I recently chanced upon a TV ad for an "Immunity Boosting Hand Sanitiser", with school children using it as they were sitting down to lunch. It was a strange, almost paradoxical name, I thought, since the use of hand sanitisers and the presence of sanitised environments actually weakens your immunity.
We see bacteria as disease-causing bad guys and the market is full of various products that promise to keep us ‘protected’ by killing 99.9% of germs. In fact, the global market for hand sanitisers was about $654 million in 2013 and is expected to double by 2020.
But every inch of our bodies (inside and out) is covered in a "microbiota", often referred to as the microbiome – a community of trillions of bacteria, viruses and fungi that have evolved with us over millions of years. Our bodies carry as many microbes as they have cells and we would not function without these microbes.
The largest population and diversity of microbes in the human body are found in the gut. Interest in gut microbes is growing and studies have shown that apart from helping us digest food and processing nutrients, they also affect inflammation, hormones, obesity, skin, stress levels and brain function and mental health.
These microbes are not just harmless, we could not function well or even survive without each other. Here's more from NPR on how our microbiomes develop and the role they play.
The personal care chemical
Of course, not all microbes are beneficial, but our obsession to keep things sterile is doing more harm than good.
Most personal care products contain triclosan and triclocarban. There is a high chance you will find them in the ingredients of your toothpaste and hand wash. They are chemicals that were intended to be used as pesticides, but today are found in personal care products including soaps and toothpastes.

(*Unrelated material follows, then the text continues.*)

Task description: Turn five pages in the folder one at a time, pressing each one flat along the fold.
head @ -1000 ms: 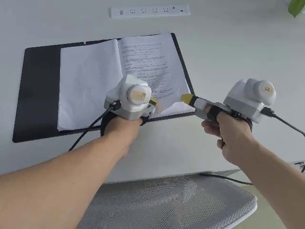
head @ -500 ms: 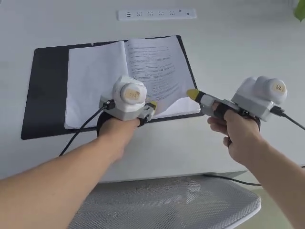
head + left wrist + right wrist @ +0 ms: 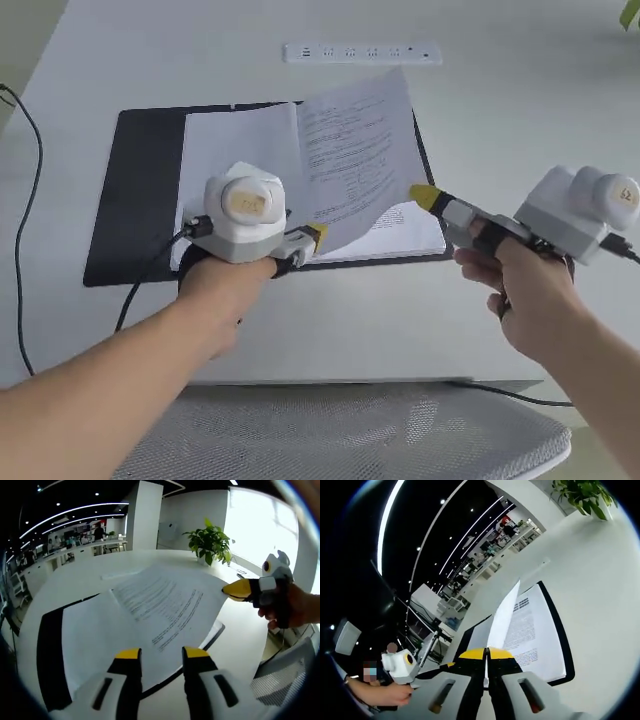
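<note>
A black folder [image 3: 135, 200] lies open on the white table with white sheets on its left side. My right gripper [image 3: 425, 197] is shut on the right edge of a printed page [image 3: 360, 160] and holds it lifted and curling over the stack of pages [image 3: 415, 232] beneath. In the right gripper view the page [image 3: 504, 616] stands edge-on from between the shut yellow tips [image 3: 487, 653]. My left gripper [image 3: 313, 238] hovers at the folder's near edge, under the raised page. Its tips [image 3: 157, 655] stand slightly apart with nothing between them, facing the page [image 3: 165, 605].
A white power strip [image 3: 362, 52] lies at the table's far side. A grey mesh chair [image 3: 350, 430] sits under the near table edge. A black cable [image 3: 30, 200] runs along the left. A potted plant [image 3: 210, 542] stands beyond the folder.
The right gripper has raised the printed page higher off the stack, so it now curls upward. The left gripper stays near the folder's front edge. The head camera has shifted.
</note>
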A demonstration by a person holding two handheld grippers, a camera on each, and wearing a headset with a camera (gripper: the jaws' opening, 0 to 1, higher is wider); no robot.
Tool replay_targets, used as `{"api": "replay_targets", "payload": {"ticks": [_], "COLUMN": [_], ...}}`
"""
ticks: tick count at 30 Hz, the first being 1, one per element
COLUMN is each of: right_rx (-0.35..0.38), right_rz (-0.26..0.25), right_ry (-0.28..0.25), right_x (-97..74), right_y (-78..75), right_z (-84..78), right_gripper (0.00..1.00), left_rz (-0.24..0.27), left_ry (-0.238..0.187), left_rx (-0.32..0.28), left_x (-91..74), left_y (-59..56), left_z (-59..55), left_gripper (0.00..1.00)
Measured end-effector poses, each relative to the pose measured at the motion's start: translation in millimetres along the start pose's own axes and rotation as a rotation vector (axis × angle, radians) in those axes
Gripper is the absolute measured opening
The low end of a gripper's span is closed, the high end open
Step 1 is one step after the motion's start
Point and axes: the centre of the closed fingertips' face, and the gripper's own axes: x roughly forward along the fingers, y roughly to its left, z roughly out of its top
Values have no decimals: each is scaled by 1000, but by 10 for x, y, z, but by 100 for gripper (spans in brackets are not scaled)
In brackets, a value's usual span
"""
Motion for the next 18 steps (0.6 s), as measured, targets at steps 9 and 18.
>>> {"api": "replay_targets", "payload": {"ticks": [9,18], "right_rx": [-48,-77], "right_rz": [50,117], "right_ry": [8,38], "right_x": [96,278], "right_y": [302,685], "right_z": [-57,-165], "right_gripper": [0,0], "left_rz": [10,13], "left_ry": [-16,-24], "left_rx": [-3,4], "left_x": [-474,-886], "left_y": [163,252], "left_z": [97,154], "left_gripper": [33,33]}}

These chemicals are easily absorbed into the body – if it is in toothpaste, most of it is absorbed into the bloodstream. Triclosan is a proven hormone disrupter, can weaken muscles and cause a host of health problems in humans and also harm to aquatic life. At the same time, there is no proven benefit from using these anti-bacterial soaps as even the Food and Drug Administration in the United States has found. They are in fact, contributing to antibiotic resistance – exposing germs to low concentrations of antimicrobials is quite the textbook way of breeding resistance in them, much the way vaccines work. Studies have also shown that bacteria that become less susceptible to triclosan can develop "cross-resistance" to antibiotics.

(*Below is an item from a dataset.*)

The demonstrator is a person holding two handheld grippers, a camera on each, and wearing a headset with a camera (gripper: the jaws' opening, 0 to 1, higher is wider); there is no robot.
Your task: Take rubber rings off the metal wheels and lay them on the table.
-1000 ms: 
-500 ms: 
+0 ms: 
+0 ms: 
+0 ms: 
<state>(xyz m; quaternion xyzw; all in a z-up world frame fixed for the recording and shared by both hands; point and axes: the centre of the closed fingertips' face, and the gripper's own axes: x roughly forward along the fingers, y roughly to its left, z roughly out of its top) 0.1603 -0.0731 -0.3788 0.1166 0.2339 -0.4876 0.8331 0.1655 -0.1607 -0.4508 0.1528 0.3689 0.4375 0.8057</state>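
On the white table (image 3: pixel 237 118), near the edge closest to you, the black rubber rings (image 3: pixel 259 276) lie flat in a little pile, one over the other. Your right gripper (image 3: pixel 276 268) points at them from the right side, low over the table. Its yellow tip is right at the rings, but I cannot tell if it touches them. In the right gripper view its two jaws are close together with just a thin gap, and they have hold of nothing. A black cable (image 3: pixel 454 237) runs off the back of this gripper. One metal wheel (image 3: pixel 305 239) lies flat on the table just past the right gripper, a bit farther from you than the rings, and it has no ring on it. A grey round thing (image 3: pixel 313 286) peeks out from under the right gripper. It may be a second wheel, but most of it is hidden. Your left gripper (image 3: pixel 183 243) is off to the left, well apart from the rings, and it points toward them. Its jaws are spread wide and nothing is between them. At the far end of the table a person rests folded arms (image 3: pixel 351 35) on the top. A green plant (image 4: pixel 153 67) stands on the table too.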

Even anti-microbials and alcohol-based sanitisers that may not contain chemicals like triclosan have been connected to weakened immune systems, autoimmune disorders in which the body’s immune system attacks itself, increased allergies possibly due to reduced exposure to bacteria, antibiotic resistance in microbes, and hormonal imbalances. And, of course, when sanitisers do kill bacteria, they kill all the good bacteria that the body needs along with and bad bacteria that may cause harm.

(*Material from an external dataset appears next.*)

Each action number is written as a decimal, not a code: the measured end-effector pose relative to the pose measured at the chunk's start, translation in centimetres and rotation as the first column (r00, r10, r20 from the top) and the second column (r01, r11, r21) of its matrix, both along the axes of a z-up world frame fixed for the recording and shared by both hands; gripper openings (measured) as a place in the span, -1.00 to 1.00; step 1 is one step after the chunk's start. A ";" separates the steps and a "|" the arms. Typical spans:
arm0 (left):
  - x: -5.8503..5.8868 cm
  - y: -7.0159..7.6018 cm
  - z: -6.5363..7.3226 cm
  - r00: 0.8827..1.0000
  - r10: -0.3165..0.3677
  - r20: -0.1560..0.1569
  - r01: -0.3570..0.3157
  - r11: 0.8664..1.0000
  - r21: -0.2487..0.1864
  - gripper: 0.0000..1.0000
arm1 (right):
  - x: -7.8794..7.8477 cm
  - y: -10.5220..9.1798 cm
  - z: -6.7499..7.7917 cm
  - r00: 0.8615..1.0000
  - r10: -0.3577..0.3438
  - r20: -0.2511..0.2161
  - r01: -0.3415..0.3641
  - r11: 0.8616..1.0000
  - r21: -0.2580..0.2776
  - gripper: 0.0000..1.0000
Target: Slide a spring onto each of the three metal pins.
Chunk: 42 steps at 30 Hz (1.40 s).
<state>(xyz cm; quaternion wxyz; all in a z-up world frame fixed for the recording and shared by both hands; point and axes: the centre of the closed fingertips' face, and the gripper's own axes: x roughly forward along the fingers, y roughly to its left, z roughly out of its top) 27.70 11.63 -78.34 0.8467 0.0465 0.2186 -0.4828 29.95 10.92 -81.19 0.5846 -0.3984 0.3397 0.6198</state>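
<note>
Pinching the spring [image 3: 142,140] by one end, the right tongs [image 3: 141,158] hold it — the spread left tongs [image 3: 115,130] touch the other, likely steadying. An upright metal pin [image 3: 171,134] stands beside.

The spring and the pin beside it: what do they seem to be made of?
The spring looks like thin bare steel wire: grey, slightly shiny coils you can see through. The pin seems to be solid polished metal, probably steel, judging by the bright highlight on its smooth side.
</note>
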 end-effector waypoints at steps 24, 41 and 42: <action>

To battle harmful bacteria, when the need arises all we need are antibiotics. But our indiscriminate use of antibiotics has led to the spread of antibiotic resistant bacteria in every part of the planet, and so we have fewer and fewer drugs in our arsenal to fight them with. As a result, these new resistant strains of microbes that cause common conditions like urinary tract infections, tuberculosis and even hospital acquired infections cannot be contained by any drug.
The importance of dirt
An important theoretical framework for the study of chronic inflammatory disorders, the Hygiene Hypothesis, states that the lack of exposure to infections and microbes in early childhood is associated with several chronic inflammatory diseases.
The Hygiene Hypothesis was initially proposed in 1989 to explain why hay fever and eczema were less common in children from large families. This is now supported by data showing that diseases like asthma, autoimmune conditions or even Type 1 diabetes are more common in the industrialized world than the developing world; these conditions have been seen also in higher income households in developing countries as they get more affluent and, perhaps, cleaner.
Dirt protects you in several ways. It allows your immune system to grow, exposing you to good bacteria, and is linked to lower inflammation later in life. Some soil bacteria can even make you happy.
Sure, you must wash your hands after using the bathroom, handling meat and changing diapers. But removing dirt and germs is just a mechanical action of soap and water, and antibacterial soaps are quite useless. Yet, there are ads mocking international hand washing protocol that says washing hands with any soap and water for 20 seconds is sufficient.
So no, you don’t need to break out the hand sanitiser every time you have shaken someone’s hand or have been in a public place. You don’t need to kill every germ on your house floor and you don’t need to wash your vessels with antimicrobial dishwash. Your kids do not need to wash their hands with antibacterial soaps every time they have been out or touched pets. Your kids really must play in the dirt.
But we know now what kids have perhaps always known. A little dirt is good for you.